Task requirements => Return, exactly as written, every line from the first line of the data below through the line that contains "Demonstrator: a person".
[Opening Available data section]
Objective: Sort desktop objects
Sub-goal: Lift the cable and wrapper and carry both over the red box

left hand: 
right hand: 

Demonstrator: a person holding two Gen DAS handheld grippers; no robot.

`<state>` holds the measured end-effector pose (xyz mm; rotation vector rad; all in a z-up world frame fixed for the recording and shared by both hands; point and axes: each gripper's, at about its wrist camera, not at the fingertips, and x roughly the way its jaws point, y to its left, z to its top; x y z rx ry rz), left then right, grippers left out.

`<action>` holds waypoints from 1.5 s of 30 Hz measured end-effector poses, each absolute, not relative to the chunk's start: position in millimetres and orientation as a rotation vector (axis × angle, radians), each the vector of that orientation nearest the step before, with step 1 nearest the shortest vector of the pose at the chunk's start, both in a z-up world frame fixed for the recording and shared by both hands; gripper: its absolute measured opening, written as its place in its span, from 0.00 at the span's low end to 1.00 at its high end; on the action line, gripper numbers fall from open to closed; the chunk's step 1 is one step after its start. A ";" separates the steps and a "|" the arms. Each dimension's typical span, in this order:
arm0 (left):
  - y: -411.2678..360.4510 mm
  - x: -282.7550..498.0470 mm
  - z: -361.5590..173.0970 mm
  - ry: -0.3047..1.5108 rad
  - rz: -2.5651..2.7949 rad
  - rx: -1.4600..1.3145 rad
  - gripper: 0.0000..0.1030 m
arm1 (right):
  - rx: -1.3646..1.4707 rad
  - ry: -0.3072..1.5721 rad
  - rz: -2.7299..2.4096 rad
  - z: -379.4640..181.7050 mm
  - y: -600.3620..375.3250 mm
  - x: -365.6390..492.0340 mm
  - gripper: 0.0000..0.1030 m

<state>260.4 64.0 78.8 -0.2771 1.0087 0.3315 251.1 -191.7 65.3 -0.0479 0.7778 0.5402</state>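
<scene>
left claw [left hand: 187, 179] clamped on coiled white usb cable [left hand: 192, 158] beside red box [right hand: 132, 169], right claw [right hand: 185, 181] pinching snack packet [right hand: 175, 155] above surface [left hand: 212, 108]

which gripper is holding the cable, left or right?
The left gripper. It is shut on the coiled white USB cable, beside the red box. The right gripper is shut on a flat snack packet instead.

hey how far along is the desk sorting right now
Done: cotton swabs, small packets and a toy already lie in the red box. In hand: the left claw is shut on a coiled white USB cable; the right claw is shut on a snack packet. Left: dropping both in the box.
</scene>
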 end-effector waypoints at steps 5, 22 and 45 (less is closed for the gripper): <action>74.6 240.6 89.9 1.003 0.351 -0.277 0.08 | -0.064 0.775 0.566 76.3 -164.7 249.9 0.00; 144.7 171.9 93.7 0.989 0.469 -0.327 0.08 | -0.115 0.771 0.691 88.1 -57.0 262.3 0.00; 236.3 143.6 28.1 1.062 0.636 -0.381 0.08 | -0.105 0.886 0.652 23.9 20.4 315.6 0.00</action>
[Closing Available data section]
Your solution =>
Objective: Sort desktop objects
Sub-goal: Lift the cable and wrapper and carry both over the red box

left hand: 
right hand: 

Demonstrator: a person holding two Gen DAS handheld grippers; no robot.

Nothing else remains for this exercise.